» **Material for this exercise**
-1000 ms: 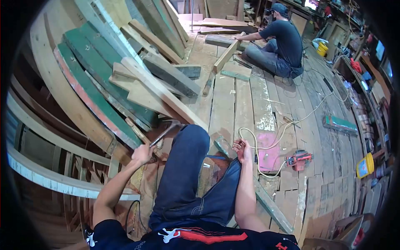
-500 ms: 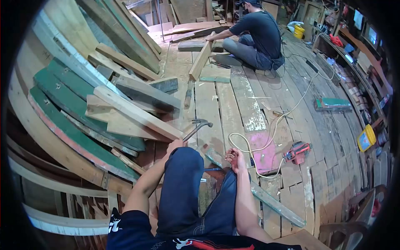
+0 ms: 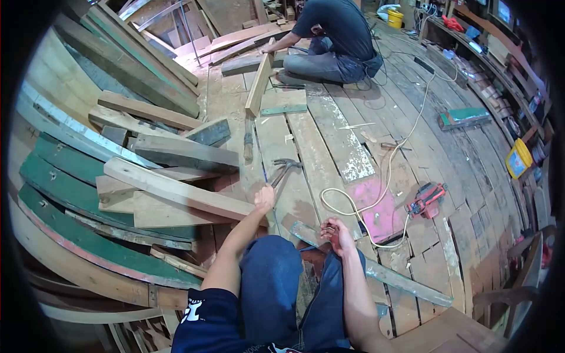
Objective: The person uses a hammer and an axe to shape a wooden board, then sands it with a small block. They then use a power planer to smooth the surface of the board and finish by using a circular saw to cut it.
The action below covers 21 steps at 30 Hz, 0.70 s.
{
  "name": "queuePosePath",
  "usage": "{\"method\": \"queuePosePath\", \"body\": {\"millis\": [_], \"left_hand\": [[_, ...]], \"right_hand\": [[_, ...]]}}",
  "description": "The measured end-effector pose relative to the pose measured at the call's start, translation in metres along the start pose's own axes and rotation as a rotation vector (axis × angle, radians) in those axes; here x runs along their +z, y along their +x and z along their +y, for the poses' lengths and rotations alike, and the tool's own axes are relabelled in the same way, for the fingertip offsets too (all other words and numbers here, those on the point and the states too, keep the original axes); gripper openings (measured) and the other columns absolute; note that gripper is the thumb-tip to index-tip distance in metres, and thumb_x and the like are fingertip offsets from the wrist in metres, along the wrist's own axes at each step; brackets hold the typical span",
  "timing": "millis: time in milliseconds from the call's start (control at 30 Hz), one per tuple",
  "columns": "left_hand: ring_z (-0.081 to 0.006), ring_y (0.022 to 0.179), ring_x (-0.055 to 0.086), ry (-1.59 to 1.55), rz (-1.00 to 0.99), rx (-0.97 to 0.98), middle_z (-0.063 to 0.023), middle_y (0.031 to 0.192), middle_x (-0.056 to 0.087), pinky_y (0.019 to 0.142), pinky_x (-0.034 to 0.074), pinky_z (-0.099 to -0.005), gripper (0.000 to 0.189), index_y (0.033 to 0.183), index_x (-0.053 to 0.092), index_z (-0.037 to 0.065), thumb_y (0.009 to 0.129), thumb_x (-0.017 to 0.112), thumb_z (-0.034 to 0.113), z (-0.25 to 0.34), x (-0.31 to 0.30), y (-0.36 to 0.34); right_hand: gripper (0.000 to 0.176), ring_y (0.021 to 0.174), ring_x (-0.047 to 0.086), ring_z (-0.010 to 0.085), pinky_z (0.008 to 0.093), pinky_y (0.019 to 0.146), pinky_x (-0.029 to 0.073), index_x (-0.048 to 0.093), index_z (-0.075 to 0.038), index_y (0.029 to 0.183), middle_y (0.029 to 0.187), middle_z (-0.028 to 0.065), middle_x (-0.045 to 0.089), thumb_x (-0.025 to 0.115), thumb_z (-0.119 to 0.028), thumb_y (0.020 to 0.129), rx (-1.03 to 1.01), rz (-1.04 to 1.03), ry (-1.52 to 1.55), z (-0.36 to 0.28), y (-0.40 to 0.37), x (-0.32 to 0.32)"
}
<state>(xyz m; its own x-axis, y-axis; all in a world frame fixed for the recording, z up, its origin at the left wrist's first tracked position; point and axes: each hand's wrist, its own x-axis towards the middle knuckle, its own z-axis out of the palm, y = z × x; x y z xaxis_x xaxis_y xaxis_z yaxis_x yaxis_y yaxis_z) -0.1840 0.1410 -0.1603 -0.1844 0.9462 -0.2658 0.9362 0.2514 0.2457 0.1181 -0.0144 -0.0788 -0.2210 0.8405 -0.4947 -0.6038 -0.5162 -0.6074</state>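
My left hand is wrapped around the handle of a claw hammer, held above the floorboards past my left knee. The hammer's head points away from me. Beside that forearm lies a pale wooden beam on a stack of timber. My right hand rests near my right knee, palm up, with loosely curled fingers apart and nothing visible in them. A worn green-painted wood strip runs under my right forearm.
A red power tool and a pale cord lie on the floor by a pink panel. Ahead, a seated person holds a plank. Green curved boards stand at left, a yellow bucket at right.
My left hand has moved forward, away from my knee, carrying the hammer. My view has shifted, and the right hand stays near the right knee.
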Motion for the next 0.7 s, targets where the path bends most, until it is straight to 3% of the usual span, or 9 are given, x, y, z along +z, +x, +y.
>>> {"method": "queuePosePath", "body": {"millis": [233,400,533,567,667,700], "left_hand": [[-0.0477,0.098,0.067,0.045,-0.073,0.070,-0.0308,0.102,0.068,0.086,0.054,-0.0555,0.044,0.124,0.050,-0.006,0.102,0.045,0.031,-0.032,0.025,0.004],[-0.0473,0.100,0.066,0.099,-0.082,0.207,-0.0312,0.104,0.068,0.083,0.055,-0.0522,0.044,0.130,0.047,-0.003,0.096,0.055,0.023,-0.064,0.038,0.016],[-0.0502,0.097,0.065,-0.155,-0.215,0.219,-0.0331,0.101,0.067,0.081,0.054,-0.0535,0.046,0.130,0.046,-0.001,0.090,0.062,0.015,-0.025,0.017,-0.010],[-0.0506,0.096,0.064,-0.176,-0.085,0.287,-0.0337,0.098,0.066,0.079,0.053,-0.0542,0.049,0.130,0.043,-0.002,0.090,0.063,0.017,-0.019,0.021,-0.014],[-0.0486,0.098,0.065,-0.055,-0.148,0.293,-0.0292,0.098,0.069,0.085,0.051,-0.0527,0.050,0.132,0.043,-0.001,0.090,0.064,0.014,0.009,0.003,-0.033],[-0.0468,0.099,0.065,-0.085,-0.047,0.445,-0.0285,0.099,0.069,0.085,0.052,-0.0514,0.050,0.132,0.043,-0.003,0.089,0.064,0.013,-0.013,0.031,-0.015]], "right_hand": [[0.018,0.072,0.065,0.0182,0.0318,0.064,0.055,0.057,-0.006,0.101,0.088,0.0097,0.065,0.058,-0.023,0.095,-0.010,0.003,0.004,0.000,-0.001,0.002],[0.019,0.071,0.065,0.0170,0.0304,0.062,0.053,0.058,-0.006,0.100,0.087,0.0092,0.066,0.060,-0.024,0.095,-0.041,0.051,-0.003,0.008,0.003,-0.001],[0.020,0.069,0.065,0.0166,0.0287,0.060,0.052,0.059,-0.006,0.098,0.085,0.0090,0.066,0.062,-0.026,0.094,-0.054,0.040,-0.012,0.010,0.000,-0.001],[0.020,0.068,0.065,0.0166,0.0282,0.060,0.052,0.060,-0.006,0.098,0.085,0.0090,0.066,0.063,-0.026,0.094,-0.063,0.020,-0.022,0.010,0.002,-0.001],[0.020,0.066,0.065,0.0165,0.0273,0.058,0.051,0.060,-0.006,0.097,0.085,0.0087,0.066,0.063,-0.026,0.094,-0.053,0.004,-0.026,0.010,0.003,-0.002],[0.020,0.066,0.065,0.0162,0.0269,0.057,0.051,0.060,-0.006,0.096,0.084,0.0084,0.066,0.063,-0.026,0.094,-0.058,-0.004,-0.032,0.009,0.004,-0.001]]}}
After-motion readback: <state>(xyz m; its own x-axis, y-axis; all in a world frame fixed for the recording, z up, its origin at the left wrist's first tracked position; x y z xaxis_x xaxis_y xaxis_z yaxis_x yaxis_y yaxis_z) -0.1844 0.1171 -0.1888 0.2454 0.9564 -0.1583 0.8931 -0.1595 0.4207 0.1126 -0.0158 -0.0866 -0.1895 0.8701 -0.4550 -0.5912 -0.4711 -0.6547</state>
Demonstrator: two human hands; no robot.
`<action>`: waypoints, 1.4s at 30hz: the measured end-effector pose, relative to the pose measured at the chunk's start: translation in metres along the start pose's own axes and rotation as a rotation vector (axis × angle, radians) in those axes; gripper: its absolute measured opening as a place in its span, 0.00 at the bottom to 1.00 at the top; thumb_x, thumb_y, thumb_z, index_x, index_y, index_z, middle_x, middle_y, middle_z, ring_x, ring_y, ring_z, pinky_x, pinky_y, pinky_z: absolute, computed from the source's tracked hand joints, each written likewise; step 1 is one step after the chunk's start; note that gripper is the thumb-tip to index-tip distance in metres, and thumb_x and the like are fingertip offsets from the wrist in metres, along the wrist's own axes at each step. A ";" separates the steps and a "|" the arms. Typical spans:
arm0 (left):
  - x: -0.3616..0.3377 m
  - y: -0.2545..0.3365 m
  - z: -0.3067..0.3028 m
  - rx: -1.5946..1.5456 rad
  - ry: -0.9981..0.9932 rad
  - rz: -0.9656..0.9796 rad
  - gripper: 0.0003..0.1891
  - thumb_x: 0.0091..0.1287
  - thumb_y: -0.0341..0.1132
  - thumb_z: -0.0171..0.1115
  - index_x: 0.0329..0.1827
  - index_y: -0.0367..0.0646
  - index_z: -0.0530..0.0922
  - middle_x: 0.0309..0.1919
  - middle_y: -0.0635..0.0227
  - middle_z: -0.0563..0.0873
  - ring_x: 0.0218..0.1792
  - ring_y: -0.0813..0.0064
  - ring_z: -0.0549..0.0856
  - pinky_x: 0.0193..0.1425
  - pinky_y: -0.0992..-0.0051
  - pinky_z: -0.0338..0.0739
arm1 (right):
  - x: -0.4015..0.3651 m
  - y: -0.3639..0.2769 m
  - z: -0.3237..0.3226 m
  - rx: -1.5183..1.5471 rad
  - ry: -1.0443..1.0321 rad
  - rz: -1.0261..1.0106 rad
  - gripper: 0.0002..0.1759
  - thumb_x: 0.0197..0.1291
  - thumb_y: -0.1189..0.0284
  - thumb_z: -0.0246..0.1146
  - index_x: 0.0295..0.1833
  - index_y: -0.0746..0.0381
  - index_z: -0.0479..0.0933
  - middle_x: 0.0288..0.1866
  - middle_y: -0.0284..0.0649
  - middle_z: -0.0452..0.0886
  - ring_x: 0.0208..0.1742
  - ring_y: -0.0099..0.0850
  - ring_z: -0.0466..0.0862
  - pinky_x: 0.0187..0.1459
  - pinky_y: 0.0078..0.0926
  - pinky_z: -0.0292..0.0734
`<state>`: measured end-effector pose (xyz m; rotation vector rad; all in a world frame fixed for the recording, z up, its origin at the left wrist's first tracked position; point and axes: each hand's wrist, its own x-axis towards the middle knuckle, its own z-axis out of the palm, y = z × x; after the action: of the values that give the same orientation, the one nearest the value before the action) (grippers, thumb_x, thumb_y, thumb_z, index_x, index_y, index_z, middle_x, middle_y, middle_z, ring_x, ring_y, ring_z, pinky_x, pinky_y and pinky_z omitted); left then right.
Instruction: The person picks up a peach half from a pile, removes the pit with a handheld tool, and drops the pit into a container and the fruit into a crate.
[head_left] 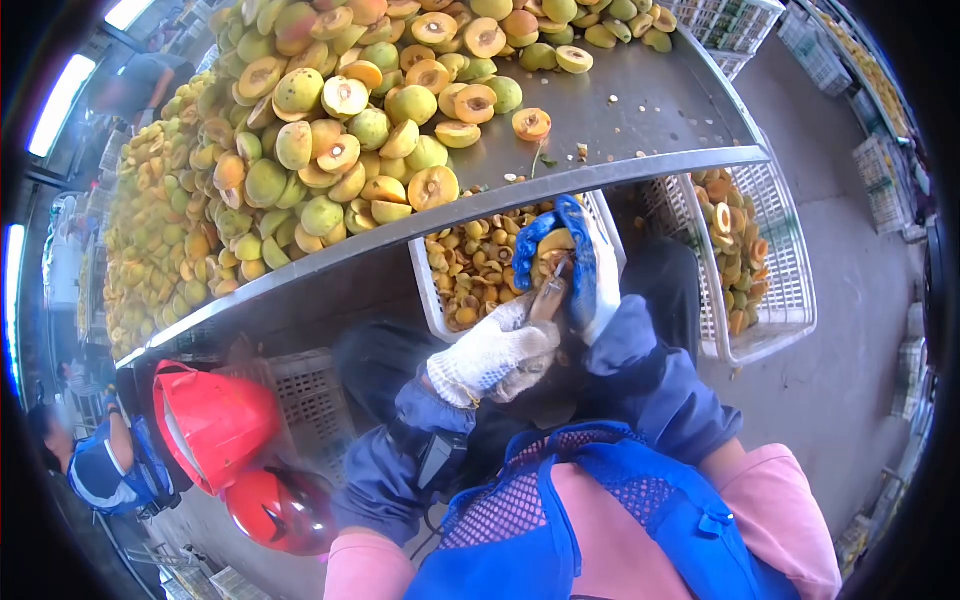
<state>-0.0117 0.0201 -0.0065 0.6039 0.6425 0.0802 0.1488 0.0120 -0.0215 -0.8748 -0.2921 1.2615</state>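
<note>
My left hand [495, 350], in a white knit glove, is closed around the brown handle of a small pitting knife [547, 302]. The knife's narrow metal tip points up at the cut face of a peach half [555, 247]. Holding that half is my right hand [598, 285], whose white glove has blue-coated fingers wrapped around the fruit. Both hands are above a white plastic crate [440, 300] filled with small brownish-yellow pieces, perhaps pits. The exact contact of tip and flesh is too small to tell.
A metal table [640, 110] with a raised edge bears a large heap of halved peaches [350, 130]. Right of my legs, a white crate [790, 290] holds more halves. A red bucket [215, 420] and red helmet-like object [280, 510] are at left. Another person [115, 460] is farther left.
</note>
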 end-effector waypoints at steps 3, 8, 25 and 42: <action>0.006 -0.012 -0.012 -0.170 -0.039 0.075 0.15 0.66 0.35 0.63 0.53 0.45 0.72 0.28 0.71 0.75 0.19 0.82 0.74 0.19 0.79 0.71 | 0.008 0.009 -0.010 -0.014 -0.012 0.162 0.19 0.72 0.57 0.57 0.45 0.63 0.79 0.31 0.39 0.83 0.27 0.27 0.82 0.27 0.24 0.78; 0.018 -0.018 -0.015 -0.347 -0.007 0.239 0.09 0.68 0.33 0.59 0.48 0.45 0.72 0.22 0.75 0.72 0.16 0.83 0.71 0.16 0.81 0.65 | 0.015 0.005 -0.011 -0.038 0.257 -0.244 0.18 0.74 0.57 0.54 0.46 0.60 0.79 0.35 0.35 0.84 0.32 0.26 0.83 0.35 0.25 0.80; 0.014 -0.024 -0.001 0.109 0.355 0.241 0.07 0.70 0.36 0.58 0.43 0.44 0.72 0.23 0.75 0.73 0.16 0.85 0.69 0.17 0.82 0.62 | 0.110 -0.124 -0.044 -1.642 0.088 -0.643 0.32 0.63 0.48 0.61 0.62 0.62 0.73 0.62 0.51 0.76 0.61 0.49 0.78 0.61 0.43 0.72; -0.012 -0.009 -0.004 1.897 0.933 1.274 0.14 0.59 0.29 0.65 0.49 0.39 0.82 0.61 0.41 0.74 0.39 0.53 0.83 0.39 0.65 0.80 | 0.086 -0.052 -0.014 -0.212 -0.337 0.165 0.21 0.68 0.65 0.60 0.62 0.62 0.71 0.48 0.41 0.82 0.42 0.30 0.84 0.41 0.28 0.82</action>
<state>-0.0244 0.0117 -0.0078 2.8742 1.0048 1.0721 0.2215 0.0822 -0.0156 -0.8760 -0.6418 1.5532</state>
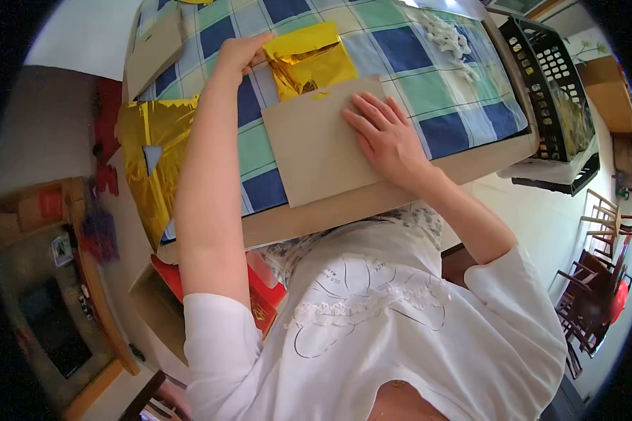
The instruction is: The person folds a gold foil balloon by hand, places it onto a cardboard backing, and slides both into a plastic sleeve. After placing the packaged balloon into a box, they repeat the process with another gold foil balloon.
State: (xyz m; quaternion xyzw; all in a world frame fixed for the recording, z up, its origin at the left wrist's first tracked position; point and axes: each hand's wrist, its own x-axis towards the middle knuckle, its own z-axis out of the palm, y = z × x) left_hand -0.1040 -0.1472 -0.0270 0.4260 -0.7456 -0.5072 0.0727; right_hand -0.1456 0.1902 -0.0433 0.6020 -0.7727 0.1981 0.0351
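Cardboard (316, 154) — a flat, grey-beige, four-sided sheet — lies on the blue, green and white checked cloth (402, 50), close to the table edge nearest the person. The shiny gold foil packet (319, 62) sits just beyond its far edge and meets it there; whether any foil runs underneath cannot be told. That packet is roughly square, with no clear long axis, and its side edges slant away and a little leftward. The left hand (240, 57) is the nearer one: it is past the cardboard's far left corner, with the packet directly to the right of its fingertips, which touch the foil's far left corner. Its fingers are bent inward, but whether they pinch the foil cannot be told. The left arm reaches out long and nearly straight, passing left of the cardboard. The right hand (388, 139) lies palm down on the cardboard's right part, its fingers released, slightly spread and pointing away and leftward; its elbow is bent out to the side. Left of the cardboard are a large crinkled gold foil sheet (174, 130) and, farther off, a second beige cardboard piece (156, 48). Beyond it to the right — a white, knotted, stringy bundle (444, 34).
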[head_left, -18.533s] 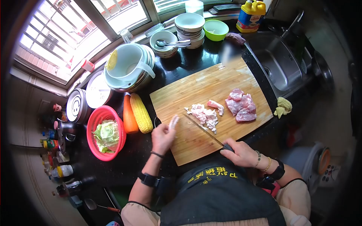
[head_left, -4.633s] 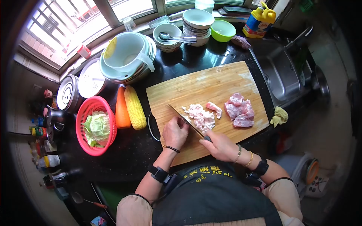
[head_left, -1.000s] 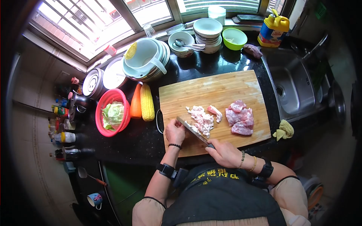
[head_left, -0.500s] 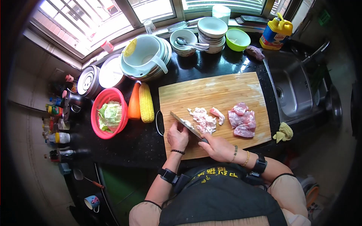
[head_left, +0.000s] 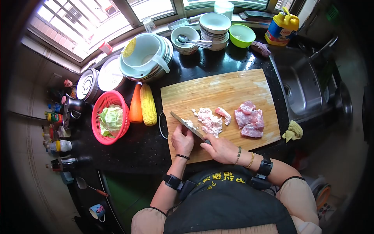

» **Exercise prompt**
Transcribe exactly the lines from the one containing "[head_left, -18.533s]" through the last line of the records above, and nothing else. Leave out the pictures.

» **Worked solution**
[head_left, -18.533s] 
[head_left, -4.633s] 
[head_left, -1.000s] 
[head_left, -0.500s] 
[head_left, +0.000s] 

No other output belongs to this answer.